TASK PROMPT: Take the material below and output exactly the run of lines from the one containing "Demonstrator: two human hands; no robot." down to the one containing "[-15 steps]", with both included.

DATA EXTRACT:

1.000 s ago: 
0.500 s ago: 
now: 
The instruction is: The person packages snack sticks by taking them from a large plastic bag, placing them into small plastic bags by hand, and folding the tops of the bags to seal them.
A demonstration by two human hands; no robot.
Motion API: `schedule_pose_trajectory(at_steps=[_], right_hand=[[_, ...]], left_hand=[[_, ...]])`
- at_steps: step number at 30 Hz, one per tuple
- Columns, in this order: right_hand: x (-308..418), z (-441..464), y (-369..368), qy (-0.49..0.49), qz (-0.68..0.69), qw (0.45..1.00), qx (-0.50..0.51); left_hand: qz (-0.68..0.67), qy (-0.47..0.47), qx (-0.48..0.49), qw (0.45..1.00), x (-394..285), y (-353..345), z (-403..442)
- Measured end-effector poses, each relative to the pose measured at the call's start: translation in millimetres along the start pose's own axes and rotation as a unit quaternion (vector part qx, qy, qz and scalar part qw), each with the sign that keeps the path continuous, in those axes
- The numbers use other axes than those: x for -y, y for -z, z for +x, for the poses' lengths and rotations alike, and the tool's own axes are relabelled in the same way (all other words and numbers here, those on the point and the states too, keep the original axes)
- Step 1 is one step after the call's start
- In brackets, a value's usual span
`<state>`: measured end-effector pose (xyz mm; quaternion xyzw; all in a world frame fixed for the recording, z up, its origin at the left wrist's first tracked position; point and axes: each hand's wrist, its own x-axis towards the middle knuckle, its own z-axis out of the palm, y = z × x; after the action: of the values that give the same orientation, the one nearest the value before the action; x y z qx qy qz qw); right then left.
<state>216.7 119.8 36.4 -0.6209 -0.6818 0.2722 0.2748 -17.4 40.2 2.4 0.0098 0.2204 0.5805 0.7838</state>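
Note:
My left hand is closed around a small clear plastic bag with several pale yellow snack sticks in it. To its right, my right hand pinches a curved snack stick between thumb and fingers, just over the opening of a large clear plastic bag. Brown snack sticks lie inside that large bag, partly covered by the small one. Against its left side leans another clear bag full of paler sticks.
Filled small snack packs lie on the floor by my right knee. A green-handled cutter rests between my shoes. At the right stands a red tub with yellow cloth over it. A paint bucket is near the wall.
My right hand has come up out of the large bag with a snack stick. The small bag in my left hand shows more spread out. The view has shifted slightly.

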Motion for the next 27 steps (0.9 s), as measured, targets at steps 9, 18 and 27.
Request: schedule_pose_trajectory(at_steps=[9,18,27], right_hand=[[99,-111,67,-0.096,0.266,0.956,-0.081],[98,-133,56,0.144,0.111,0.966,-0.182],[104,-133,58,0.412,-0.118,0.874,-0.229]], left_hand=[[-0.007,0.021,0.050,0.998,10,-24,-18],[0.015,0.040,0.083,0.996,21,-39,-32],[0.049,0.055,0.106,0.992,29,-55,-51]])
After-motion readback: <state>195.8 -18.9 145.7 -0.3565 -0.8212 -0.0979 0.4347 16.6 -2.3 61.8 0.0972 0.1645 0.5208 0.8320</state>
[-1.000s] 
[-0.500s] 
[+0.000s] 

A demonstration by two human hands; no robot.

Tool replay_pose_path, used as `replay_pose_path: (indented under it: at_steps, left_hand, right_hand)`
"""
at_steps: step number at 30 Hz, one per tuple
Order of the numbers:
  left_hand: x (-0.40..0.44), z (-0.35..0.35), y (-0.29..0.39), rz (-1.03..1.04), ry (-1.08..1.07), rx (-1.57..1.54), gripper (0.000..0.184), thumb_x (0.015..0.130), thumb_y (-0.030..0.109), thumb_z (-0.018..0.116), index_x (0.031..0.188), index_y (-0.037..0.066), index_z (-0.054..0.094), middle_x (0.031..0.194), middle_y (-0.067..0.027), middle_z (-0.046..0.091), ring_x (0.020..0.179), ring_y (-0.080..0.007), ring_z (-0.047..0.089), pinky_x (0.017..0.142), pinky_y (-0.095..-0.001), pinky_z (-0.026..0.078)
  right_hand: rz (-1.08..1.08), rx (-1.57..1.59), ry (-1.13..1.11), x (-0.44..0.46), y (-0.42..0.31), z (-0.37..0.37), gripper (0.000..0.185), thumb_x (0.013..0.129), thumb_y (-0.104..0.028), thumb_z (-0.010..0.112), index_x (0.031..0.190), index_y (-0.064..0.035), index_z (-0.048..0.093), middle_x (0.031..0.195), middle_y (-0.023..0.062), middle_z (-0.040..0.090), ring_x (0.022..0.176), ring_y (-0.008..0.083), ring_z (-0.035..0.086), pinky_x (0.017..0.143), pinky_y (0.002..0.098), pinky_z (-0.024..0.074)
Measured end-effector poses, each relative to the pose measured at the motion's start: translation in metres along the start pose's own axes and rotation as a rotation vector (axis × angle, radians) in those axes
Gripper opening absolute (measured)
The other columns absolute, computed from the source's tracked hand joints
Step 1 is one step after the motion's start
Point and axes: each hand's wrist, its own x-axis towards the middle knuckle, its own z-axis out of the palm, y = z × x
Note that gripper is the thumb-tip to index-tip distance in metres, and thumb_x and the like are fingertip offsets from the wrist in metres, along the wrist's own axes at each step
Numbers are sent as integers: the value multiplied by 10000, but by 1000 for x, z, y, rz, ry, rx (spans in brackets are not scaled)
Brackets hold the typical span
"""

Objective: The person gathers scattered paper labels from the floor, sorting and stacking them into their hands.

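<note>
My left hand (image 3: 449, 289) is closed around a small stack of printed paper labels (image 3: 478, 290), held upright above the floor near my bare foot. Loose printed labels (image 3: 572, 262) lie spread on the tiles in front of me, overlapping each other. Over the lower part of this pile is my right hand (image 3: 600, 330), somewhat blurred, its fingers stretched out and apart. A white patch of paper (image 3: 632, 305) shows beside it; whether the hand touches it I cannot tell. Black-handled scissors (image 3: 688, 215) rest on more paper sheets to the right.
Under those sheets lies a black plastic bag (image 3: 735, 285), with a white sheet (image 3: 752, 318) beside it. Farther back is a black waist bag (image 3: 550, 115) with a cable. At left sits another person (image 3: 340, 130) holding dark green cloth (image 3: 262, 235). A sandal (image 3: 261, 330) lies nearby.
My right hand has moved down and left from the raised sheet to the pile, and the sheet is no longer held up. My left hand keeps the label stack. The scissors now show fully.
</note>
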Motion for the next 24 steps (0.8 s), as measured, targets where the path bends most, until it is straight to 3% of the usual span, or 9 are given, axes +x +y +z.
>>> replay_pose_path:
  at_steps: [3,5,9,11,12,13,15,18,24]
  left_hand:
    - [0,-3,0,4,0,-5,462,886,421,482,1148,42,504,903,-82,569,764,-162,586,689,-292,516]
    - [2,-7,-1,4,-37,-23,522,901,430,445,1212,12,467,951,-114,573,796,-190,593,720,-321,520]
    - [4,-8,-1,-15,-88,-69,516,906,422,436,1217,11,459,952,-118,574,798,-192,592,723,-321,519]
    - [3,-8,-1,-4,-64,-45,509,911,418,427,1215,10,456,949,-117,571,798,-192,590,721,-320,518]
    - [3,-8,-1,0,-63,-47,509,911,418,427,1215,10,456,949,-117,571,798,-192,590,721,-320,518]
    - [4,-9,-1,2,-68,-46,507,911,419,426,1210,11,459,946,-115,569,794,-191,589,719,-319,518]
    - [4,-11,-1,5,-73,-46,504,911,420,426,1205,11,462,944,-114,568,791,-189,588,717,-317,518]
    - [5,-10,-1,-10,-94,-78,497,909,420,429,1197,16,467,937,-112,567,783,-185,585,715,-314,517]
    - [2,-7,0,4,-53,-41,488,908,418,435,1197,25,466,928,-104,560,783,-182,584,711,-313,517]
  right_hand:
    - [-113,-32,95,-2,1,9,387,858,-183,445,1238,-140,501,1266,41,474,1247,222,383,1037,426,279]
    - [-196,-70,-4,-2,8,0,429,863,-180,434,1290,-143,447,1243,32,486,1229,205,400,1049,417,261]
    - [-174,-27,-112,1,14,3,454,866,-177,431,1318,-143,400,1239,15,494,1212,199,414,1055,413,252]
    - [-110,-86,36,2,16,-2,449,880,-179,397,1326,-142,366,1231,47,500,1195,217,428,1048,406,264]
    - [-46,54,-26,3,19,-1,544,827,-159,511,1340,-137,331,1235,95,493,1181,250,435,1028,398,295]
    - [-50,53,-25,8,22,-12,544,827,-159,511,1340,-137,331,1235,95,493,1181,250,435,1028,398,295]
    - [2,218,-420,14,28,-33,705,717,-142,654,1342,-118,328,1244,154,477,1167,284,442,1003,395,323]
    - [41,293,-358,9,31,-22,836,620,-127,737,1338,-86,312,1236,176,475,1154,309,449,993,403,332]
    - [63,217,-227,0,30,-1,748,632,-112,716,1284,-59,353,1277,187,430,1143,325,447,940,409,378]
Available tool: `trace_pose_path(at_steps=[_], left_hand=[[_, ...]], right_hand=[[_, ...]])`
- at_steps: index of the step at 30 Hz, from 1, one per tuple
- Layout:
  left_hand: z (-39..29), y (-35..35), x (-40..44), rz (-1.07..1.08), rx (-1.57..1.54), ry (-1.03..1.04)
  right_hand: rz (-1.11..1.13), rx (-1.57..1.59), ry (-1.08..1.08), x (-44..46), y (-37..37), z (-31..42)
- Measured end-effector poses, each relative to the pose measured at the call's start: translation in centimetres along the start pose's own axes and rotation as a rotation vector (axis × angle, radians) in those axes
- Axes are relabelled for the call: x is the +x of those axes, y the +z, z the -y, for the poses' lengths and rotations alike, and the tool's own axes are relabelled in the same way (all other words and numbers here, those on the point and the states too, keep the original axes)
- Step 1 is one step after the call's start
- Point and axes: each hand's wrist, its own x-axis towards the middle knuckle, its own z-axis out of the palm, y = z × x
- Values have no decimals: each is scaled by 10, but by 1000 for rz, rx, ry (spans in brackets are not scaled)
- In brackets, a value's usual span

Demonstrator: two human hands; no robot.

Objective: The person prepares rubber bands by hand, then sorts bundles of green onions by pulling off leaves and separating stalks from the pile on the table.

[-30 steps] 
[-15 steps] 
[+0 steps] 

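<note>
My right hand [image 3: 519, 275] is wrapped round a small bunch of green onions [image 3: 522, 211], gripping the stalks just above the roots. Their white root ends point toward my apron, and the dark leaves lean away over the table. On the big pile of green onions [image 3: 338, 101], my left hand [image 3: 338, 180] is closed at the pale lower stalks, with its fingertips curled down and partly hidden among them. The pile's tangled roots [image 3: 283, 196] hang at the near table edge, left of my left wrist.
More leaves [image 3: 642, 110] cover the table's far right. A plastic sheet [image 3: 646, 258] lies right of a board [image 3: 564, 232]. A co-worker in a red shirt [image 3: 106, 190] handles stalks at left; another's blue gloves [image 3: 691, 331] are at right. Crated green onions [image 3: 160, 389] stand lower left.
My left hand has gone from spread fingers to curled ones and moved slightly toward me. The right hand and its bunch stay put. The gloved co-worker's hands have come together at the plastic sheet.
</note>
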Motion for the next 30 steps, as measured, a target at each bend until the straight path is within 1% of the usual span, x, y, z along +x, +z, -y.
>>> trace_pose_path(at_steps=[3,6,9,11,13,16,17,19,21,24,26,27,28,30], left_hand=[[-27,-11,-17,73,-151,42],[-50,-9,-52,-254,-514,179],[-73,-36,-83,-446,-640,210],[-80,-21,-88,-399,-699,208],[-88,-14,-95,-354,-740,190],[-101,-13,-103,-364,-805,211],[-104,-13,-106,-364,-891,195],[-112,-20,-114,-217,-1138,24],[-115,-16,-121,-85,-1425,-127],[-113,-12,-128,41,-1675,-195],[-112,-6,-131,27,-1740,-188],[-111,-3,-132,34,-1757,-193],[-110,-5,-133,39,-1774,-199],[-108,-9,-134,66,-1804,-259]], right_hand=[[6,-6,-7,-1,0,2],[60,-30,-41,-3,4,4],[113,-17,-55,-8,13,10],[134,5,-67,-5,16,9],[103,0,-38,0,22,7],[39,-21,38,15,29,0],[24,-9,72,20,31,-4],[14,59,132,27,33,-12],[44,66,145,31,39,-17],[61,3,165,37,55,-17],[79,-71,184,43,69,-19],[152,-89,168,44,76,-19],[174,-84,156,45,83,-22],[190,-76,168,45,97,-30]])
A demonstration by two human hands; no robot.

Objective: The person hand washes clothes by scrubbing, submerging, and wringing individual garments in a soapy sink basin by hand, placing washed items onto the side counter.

RESPONSE BOX:
Demonstrator: two human hands; no robot.

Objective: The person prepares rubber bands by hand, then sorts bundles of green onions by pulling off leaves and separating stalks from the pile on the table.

[-30 steps] 
[-15 steps] 

The answer to this exercise is complete.